● **WHAT THIS TASK INVOLVES**
Quote the listing below in full and exactly as written, but omit every picture.

====

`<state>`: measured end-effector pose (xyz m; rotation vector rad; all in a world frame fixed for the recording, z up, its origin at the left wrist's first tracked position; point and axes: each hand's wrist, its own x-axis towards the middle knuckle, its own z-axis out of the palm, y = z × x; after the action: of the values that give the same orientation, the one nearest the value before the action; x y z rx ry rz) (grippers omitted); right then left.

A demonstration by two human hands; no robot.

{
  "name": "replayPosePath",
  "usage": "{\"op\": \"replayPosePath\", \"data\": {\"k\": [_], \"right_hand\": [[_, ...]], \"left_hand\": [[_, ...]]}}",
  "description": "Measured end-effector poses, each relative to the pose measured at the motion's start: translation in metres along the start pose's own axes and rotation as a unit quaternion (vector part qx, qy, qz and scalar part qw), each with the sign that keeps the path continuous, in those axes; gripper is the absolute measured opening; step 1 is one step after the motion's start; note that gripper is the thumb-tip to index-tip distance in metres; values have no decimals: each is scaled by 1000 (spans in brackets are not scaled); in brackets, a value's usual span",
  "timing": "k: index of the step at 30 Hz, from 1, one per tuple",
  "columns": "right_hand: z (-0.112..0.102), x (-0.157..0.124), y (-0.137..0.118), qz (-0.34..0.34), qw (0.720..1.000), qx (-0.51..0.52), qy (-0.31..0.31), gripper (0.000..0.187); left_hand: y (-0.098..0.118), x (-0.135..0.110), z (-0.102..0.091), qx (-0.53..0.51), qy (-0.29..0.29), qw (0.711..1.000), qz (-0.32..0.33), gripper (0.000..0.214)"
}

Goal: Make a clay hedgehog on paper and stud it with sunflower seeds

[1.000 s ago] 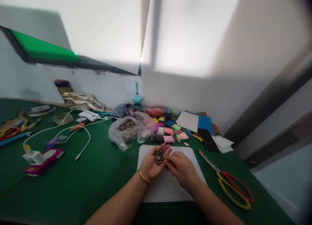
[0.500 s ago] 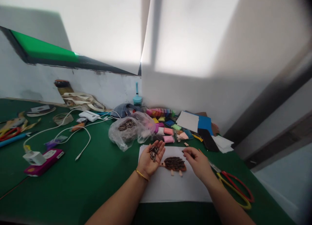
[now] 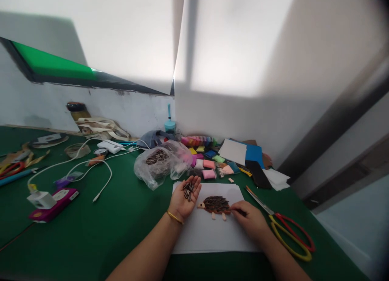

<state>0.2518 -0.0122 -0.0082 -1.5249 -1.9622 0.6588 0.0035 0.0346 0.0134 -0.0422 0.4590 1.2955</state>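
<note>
My left hand [image 3: 180, 204] lies palm up with a small heap of striped sunflower seeds [image 3: 188, 190] cupped in it. Beside it, on white paper [image 3: 209, 237], is a hedgehog figure [image 3: 216, 204] with a pale snout, pale feet, a brown body and a back covered in dark seeds. My right hand [image 3: 251, 221] is at the figure's rear end, thumb and forefinger pinched together. What they pinch is mostly hidden; a dark sliver like a sunflower seed shows at the fingertips.
Large scissors [image 3: 284, 228] with red and yellow handles lie right of the paper. Behind it are a clear bag [image 3: 152, 167] of seeds and several coloured clay packets [image 3: 209, 164]. A white charger [image 3: 42, 200] and cables are on the green table [image 3: 100, 236] at left.
My right hand has come down and closer, from above the paper to the hedgehog's rear edge. My left hand still holds the seeds in nearly the same place.
</note>
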Motion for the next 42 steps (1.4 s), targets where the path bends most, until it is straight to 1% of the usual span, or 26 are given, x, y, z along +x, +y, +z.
{"op": "replayPosePath", "data": {"k": [7, 12, 18, 21, 26, 34, 38, 42], "right_hand": [[4, 1, -8, -31, 999, -35, -17, 22], [6, 2, -13, -40, 996, -65, -38, 23], [9, 3, -13, -42, 994, -90, -45, 23], [8, 1, -12, -37, 996, -77, -35, 22], [5, -1, -10, 0, 998, -64, -13, 20], [7, 1, -9, -6, 998, -60, -8, 19], [8, 1, -6, 16, 999, -47, 2, 23], [8, 1, -3, 7, 999, -40, 10, 26]], "left_hand": [[-1, 1, -2, 2, -6, 1000, -2, 21], [-1, 1, -3, 5, -10, 1000, -1, 20], [-1, 2, -4, 7, -10, 1000, -4, 20], [-1, 3, -4, 6, -9, 1000, -4, 21], [-1, 3, -5, 5, -9, 1000, -3, 20], [-2, 1, -4, 3, -4, 1000, -9, 20], [-3, 1, -2, 3, 1, 1000, -10, 20], [-4, 0, -1, 3, 3, 1000, -14, 20]]}}
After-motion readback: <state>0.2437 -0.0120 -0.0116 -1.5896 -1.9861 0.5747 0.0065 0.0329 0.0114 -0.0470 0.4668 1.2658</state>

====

● **WORKED SOLUTION**
`<state>`: measured end-effector pose (xyz m; rotation vector rad; all in a world frame fixed for the recording, z up, its origin at the left wrist's first tracked position; point and axes: each hand's wrist, its own x-axis towards the middle knuckle, its own z-axis out of the palm, y = z × x; after the action: of the values that give the same orientation, the one nearest the value before the action; x y z rx ry rz) (grippers omitted); right then left.

A demonstration by two human hands; no robot.

{
  "name": "replayPosePath",
  "usage": "{\"op\": \"replayPosePath\", \"data\": {\"k\": [_], \"right_hand\": [[_, ...]], \"left_hand\": [[_, ...]]}}",
  "description": "Measured end-effector poses, each relative to the pose measured at the motion's start: translation in metres along the start pose's own axes and rotation as a unit quaternion (vector part qx, qy, qz and scalar part qw), each with the sign that keeps the path continuous, in those axes; gripper is the absolute measured opening; step 1 is one step after the motion's start; note that gripper is the thumb-tip to index-tip distance in metres; values have no decimals: each is scaled by 1000 (spans in brackets are not scaled); in brackets, a value's usual span",
  "timing": "k: index of the step at 30 Hz, from 1, one per tuple",
  "columns": "right_hand: z (-0.112..0.102), x (-0.157..0.124), y (-0.137..0.118), qz (-0.34..0.34), qw (0.720..1.000), qx (-0.51..0.52), qy (-0.31..0.31), gripper (0.000..0.187); left_hand: y (-0.098..0.118), x (-0.135..0.110), z (-0.102..0.091), qx (-0.53..0.51), qy (-0.29..0.29), qw (0.711..1.000), qz (-0.32..0.33), gripper (0.000..0.214)"
}

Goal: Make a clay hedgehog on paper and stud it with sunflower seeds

[1.000 s ago] 
[0.500 s ago] 
[now] 

<state>0.2518 -0.0122 -0.0082 -1.5249 -1.9622 0.6588 0.0035 0.0346 0.0134 -0.0422 0.4590 1.2955</state>
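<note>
My left hand [image 3: 180, 204] lies palm up with a small heap of striped sunflower seeds [image 3: 188, 190] cupped in it. Beside it, on white paper [image 3: 209, 237], is a hedgehog figure [image 3: 216, 204] with a pale snout, pale feet, a brown body and a back covered in dark seeds. My right hand [image 3: 251, 221] is at the figure's rear end, thumb and forefinger pinched together. What they pinch is mostly hidden; a dark sliver like a sunflower seed shows at the fingertips.
Large scissors [image 3: 284, 228] with red and yellow handles lie right of the paper. Behind it are a clear bag [image 3: 152, 167] of seeds and several coloured clay packets [image 3: 209, 164]. A white charger [image 3: 42, 200] and cables are on the green table [image 3: 100, 236] at left.
My right hand has come down and closer, from above the paper to the hedgehog's rear edge. My left hand still holds the seeds in nearly the same place.
</note>
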Motion for the next 42 steps (1.4 s), targets where the path bends most, until it is straight to 1% of the usual span, or 26 are given, x, y, z along +x, +y, +z.
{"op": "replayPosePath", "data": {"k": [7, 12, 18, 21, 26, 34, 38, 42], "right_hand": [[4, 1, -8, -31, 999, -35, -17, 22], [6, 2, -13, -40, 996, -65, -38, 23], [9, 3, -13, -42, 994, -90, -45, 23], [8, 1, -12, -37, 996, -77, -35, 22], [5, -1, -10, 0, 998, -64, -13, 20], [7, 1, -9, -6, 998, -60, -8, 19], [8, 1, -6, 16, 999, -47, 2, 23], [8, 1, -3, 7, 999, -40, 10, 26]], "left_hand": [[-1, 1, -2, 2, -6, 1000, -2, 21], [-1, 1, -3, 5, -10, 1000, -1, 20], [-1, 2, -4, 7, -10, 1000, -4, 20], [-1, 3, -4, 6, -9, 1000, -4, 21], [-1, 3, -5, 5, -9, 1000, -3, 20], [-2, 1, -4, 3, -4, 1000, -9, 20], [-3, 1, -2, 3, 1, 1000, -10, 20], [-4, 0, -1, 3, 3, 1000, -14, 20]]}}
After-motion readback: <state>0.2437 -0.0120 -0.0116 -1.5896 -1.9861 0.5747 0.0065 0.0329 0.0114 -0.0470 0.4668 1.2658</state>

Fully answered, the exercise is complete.